*** Data ***
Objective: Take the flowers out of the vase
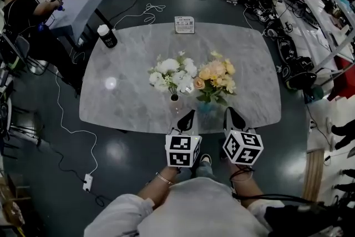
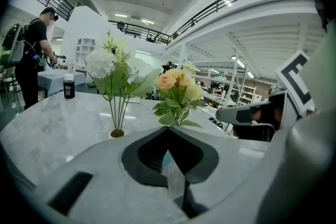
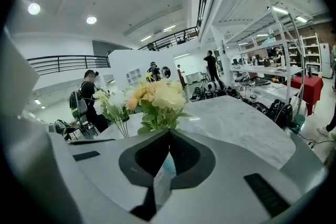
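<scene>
Two bunches stand on the grey marble table [image 1: 127, 91]. White flowers [image 1: 169, 72] rise from a small narrow vase [image 1: 174, 99]. Right of them, peach and yellow flowers [image 1: 215, 77] stand in a clear glass vase [image 1: 209, 109]. My left gripper [image 1: 187, 117] is shut and empty at the table's near edge, pointing at the gap between the vases. My right gripper [image 1: 233, 116] is shut and empty, just right of the glass vase. In the left gripper view, the white flowers [image 2: 107, 63] and peach bunch [image 2: 177, 86] stand beyond my left gripper [image 2: 168, 128]. In the right gripper view, the yellow bunch [image 3: 157, 97] stands close ahead of my right gripper [image 3: 169, 132].
A black bottle with a white cap [image 1: 106, 36] stands at the table's far left corner, and a small card [image 1: 184, 25] at its far edge. A person [image 1: 22, 5] works at another table far left. Bags [image 1: 297, 72] and cables [image 1: 72, 130] lie on the floor.
</scene>
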`<state>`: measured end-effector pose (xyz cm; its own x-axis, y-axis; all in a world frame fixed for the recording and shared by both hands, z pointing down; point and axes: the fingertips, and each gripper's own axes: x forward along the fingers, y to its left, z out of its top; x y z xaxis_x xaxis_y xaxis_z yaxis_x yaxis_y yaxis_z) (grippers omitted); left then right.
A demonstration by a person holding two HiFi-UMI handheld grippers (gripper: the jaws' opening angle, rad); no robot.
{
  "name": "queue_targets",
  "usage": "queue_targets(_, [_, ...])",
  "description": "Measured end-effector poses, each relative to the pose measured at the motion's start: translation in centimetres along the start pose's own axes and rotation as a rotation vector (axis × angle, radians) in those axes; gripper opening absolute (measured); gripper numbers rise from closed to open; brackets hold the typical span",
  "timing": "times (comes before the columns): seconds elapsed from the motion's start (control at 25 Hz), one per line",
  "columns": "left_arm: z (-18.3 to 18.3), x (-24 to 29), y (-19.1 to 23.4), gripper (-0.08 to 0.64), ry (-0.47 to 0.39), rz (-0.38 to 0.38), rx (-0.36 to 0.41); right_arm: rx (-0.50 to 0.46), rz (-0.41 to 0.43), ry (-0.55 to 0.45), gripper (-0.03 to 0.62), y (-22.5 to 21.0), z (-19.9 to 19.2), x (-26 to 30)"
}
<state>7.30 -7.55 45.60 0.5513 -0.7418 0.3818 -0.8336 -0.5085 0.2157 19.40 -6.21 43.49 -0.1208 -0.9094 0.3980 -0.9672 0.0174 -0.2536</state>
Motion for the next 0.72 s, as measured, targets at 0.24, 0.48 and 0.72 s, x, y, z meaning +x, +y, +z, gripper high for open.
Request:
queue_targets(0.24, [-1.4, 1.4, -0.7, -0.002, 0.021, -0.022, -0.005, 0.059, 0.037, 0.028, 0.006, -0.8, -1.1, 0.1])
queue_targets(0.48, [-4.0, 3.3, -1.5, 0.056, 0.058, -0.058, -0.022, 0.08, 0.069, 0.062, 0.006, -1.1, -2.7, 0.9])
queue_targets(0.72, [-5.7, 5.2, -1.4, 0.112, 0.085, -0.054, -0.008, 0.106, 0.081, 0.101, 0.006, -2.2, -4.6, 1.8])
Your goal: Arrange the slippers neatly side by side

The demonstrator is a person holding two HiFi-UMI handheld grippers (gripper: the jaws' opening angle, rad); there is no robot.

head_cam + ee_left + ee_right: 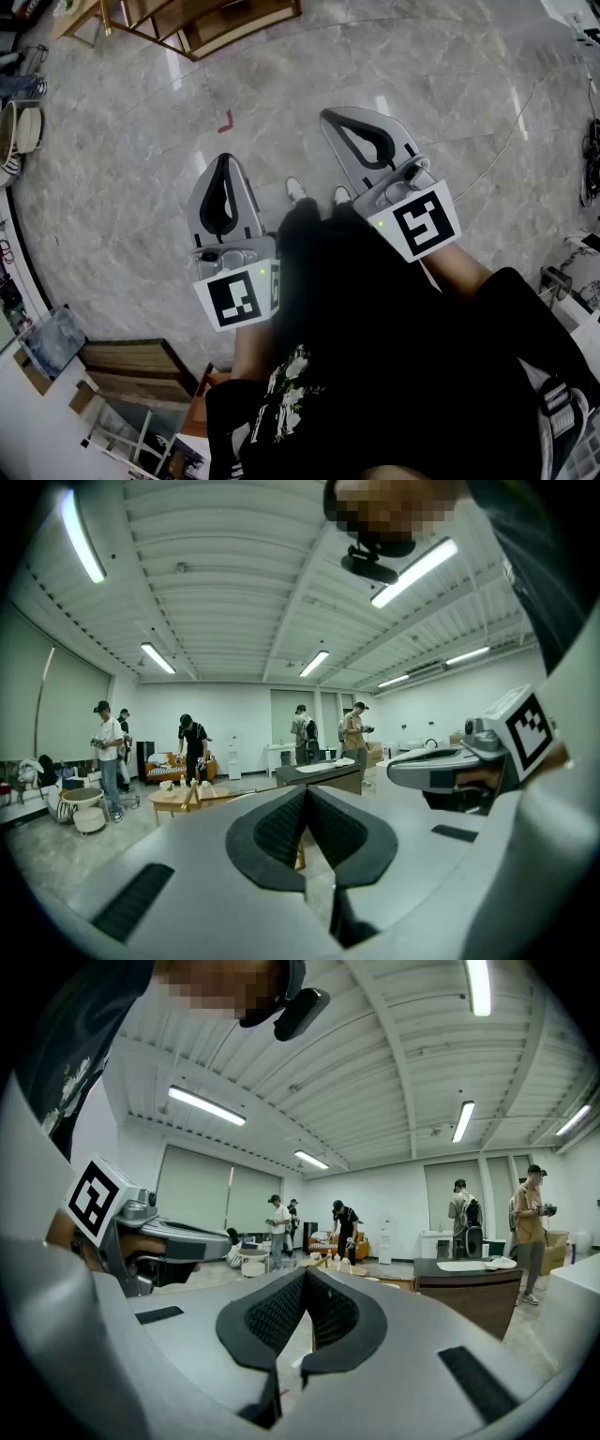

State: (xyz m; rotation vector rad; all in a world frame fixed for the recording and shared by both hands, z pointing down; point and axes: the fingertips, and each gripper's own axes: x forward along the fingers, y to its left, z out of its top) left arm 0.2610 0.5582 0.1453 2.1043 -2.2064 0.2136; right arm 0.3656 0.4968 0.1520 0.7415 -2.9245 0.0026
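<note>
- The left gripper (225, 161) is pointing forward over the marble floor (281, 84), and its jaws are pressing together with nothing between them.
- The right gripper (329, 115) is reaching a little further ahead, just beside the left. Its jaws are likewise meeting tip to tip, empty.
- The person's dark top (375, 328) is filling the lower middle of the head view, and two pale toes (295, 188) are peeking out between the grippers.
- I cannot tell where the slippers are. Some pale footwear (21, 131) is lying at the floor's far left edge, but it is too small to identify.
- A red mark (226, 121) is showing on the floor ahead of the left gripper.
- In the left gripper view, several people (192, 747) are standing well back in the room, near a low round table (178, 799).
</note>
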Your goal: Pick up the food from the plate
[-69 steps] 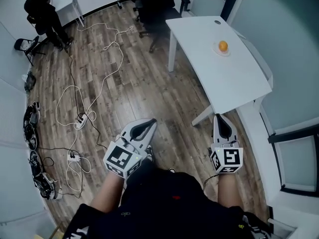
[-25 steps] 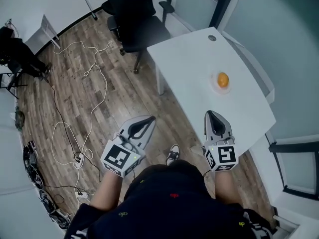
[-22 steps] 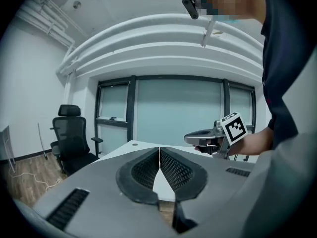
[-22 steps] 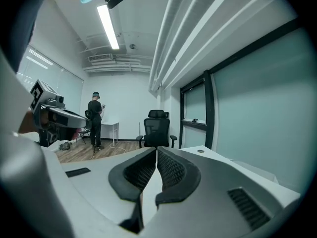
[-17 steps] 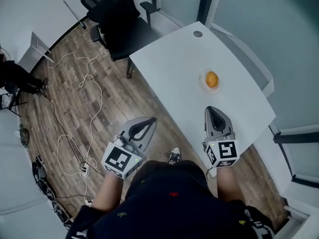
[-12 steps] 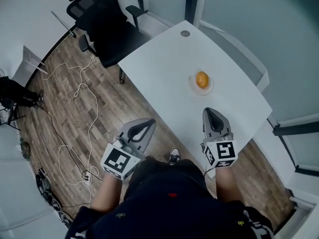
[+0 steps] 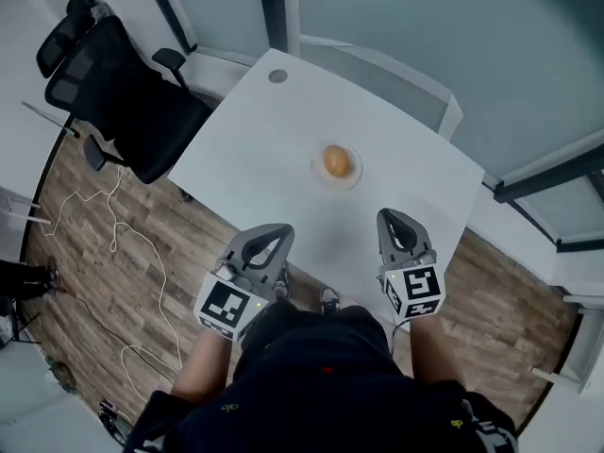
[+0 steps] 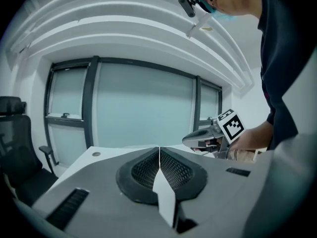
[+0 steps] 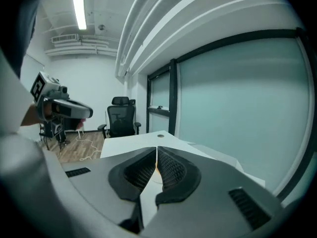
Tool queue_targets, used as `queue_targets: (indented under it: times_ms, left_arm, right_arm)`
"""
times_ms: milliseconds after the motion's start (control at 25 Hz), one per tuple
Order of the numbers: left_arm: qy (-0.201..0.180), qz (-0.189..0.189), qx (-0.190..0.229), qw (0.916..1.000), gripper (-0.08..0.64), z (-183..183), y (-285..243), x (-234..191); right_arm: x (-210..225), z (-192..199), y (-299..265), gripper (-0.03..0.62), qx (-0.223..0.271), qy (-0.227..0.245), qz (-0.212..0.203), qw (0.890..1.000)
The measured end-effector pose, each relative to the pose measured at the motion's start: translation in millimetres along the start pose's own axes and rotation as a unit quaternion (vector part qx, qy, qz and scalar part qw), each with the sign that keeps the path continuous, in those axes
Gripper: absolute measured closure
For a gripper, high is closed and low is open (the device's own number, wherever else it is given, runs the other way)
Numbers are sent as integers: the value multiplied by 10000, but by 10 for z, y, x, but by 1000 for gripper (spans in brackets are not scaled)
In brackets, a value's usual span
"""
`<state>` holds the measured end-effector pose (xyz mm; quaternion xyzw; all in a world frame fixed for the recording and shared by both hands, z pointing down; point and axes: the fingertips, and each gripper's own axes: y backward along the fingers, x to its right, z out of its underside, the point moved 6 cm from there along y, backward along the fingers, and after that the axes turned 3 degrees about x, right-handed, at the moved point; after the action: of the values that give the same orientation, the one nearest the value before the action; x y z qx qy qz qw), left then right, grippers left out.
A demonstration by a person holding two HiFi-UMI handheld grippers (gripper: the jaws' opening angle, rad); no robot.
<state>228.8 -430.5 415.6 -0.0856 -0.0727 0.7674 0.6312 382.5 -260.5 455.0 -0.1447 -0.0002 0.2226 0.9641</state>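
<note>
An orange, rounded piece of food [image 7: 337, 160] sits on a small white plate [image 7: 352, 179] near the middle of a white table [image 7: 255, 149]. Both grippers hover at the table's near edge, short of the plate. My left gripper [image 7: 275, 228] is shut and empty, to the near left of the plate. My right gripper [image 7: 390, 215] is shut and empty, to the near right of it. In the left gripper view the jaws [image 8: 159, 149] meet, with the right gripper [image 8: 205, 138] beside them. In the right gripper view the jaws [image 9: 156, 149] meet; the plate is mostly hidden behind them.
A black office chair [image 7: 113, 83] stands at the table's left end. White cables [image 7: 118, 243] trail over the wood floor on the left. A glass wall [image 7: 396, 17] with dark frames runs behind the table. A round cable port [image 7: 277, 76] marks the far corner.
The person has walked up to the table and turned: table and plate moved from far right to straight ahead of the grippers. Both grippers stayed shut and empty.
</note>
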Motion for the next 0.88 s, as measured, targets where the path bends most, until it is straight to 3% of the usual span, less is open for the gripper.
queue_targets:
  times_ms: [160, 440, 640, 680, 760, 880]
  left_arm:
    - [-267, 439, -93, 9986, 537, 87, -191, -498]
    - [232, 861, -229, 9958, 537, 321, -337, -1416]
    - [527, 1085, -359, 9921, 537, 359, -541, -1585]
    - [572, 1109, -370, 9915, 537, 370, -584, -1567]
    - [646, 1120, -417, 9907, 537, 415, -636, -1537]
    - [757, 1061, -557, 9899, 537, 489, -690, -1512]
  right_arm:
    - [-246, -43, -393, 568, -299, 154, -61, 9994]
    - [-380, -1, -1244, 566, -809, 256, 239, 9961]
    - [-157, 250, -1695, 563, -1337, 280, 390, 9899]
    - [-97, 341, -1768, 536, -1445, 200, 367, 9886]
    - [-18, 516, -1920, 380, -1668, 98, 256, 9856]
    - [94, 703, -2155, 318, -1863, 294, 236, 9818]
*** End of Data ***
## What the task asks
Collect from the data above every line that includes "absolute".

## Written reply
  "description": "Measured end-effector poses, each relative to the pose measured at the motion's start: translation in centimetres along the start pose's own axes and rotation as a rotation vector (axis × angle, radians) in those axes; gripper opening absolute (measured); gripper numbers rise from closed to open; brackets hold the typical span",
Gripper: absolute measured closure

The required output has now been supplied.